## Exercise materials

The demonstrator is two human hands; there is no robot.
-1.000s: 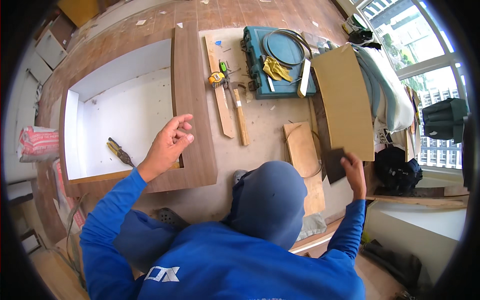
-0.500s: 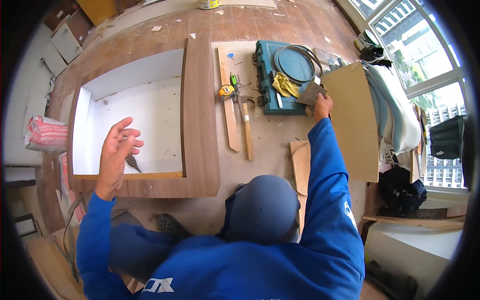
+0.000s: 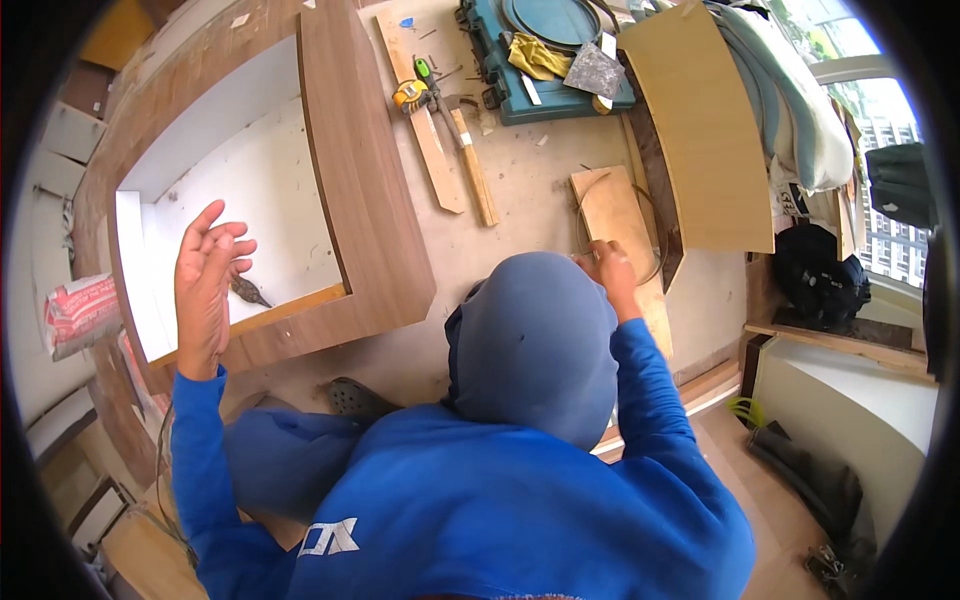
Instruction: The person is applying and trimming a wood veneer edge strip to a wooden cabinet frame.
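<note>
My left hand (image 3: pixel 208 280) is raised over the open white-lined wooden cabinet box (image 3: pixel 375 200), fingers apart and holding nothing. Beside it, inside the box, lies a dark pointed tool (image 3: pixel 250 291). My right hand (image 3: pixel 612 275) is down by my raised knee, its fingers curled over a light wooden board (image 3: pixel 615 205). A thin strip bent into a loop (image 3: pixel 664 225) lies around that board, close to those fingertips. The knee partly covers the fingers, so what they pinch cannot be made out. A grey square piece (image 3: pixel 595 72) rests on a teal tool case (image 3: pixel 560 103).
Ahead lie a hammer (image 3: pixel 474 170), a green-handled tool (image 3: pixel 424 70), a yellow tape measure (image 3: pixel 410 96) and a wooden strip (image 3: pixel 436 165). Yellow gloves (image 3: pixel 538 57) sit on the case. A tan panel (image 3: pixel 700 130) leans at right; a red-and-white sack (image 3: pixel 82 315) stands left.
My right hand has let go of the grey square piece on the tool case and come back toward my knee. My left hand stays over the box. The view has tilted downward.
</note>
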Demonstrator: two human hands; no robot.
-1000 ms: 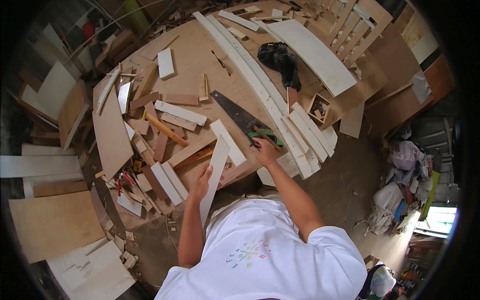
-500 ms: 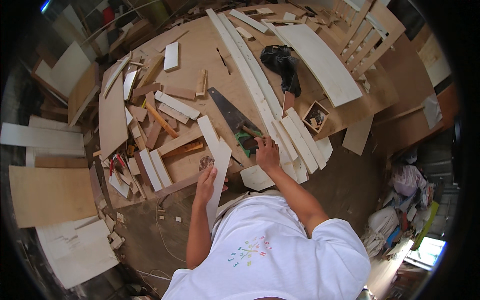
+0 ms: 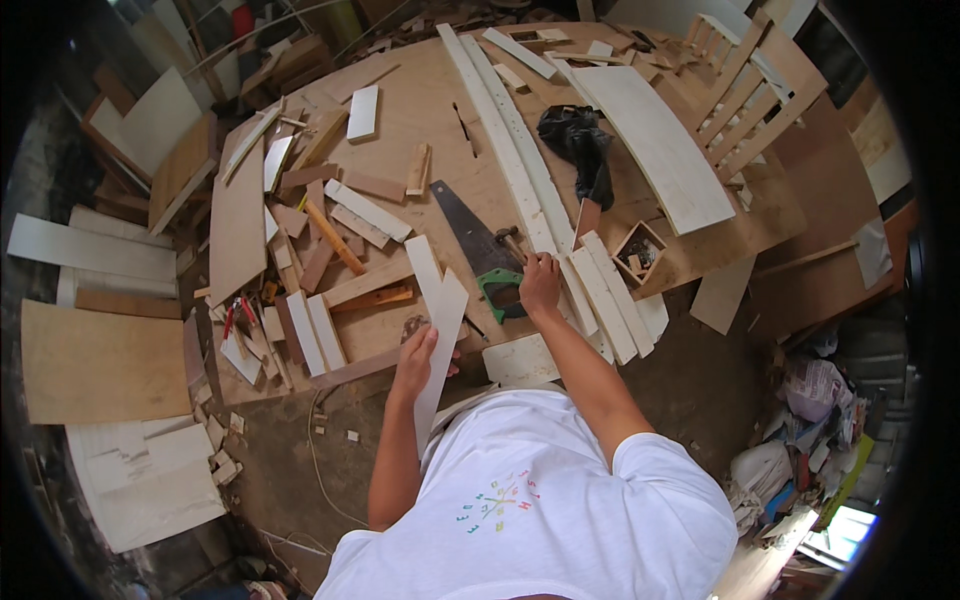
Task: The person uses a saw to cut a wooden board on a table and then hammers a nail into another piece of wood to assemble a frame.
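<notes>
My left hand (image 3: 416,362) grips a white wooden board (image 3: 441,345) at the table's near edge, fingers wrapped round its side. A second white strip (image 3: 423,268) shows just beyond its upper end; I cannot tell whether the two touch. My right hand (image 3: 541,287) is closed round the handle of a hammer (image 3: 507,240), whose head points up and left over a handsaw (image 3: 466,225). The saw lies on the table, its green handle (image 3: 498,294) beside my right hand. Long white boards (image 3: 525,175) lie just right of the hammer.
Wood offcuts (image 3: 345,215) crowd the left side of the table (image 3: 400,110). To the right are a black plastic bag (image 3: 578,145), a wide white panel (image 3: 655,150), a small wooden box (image 3: 638,252) and a slatted chair back (image 3: 755,95). Sheets (image 3: 100,360) stand at far left.
My right hand has moved a little up and taken hold of the hammer, whose head has shifted up and right over the saw. My left hand keeps its hold on the white board.
</notes>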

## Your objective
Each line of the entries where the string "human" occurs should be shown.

## Result of the exercise
The demonstrator is two human hands; there is no robot.
Demonstrator: two human hands; no robot.

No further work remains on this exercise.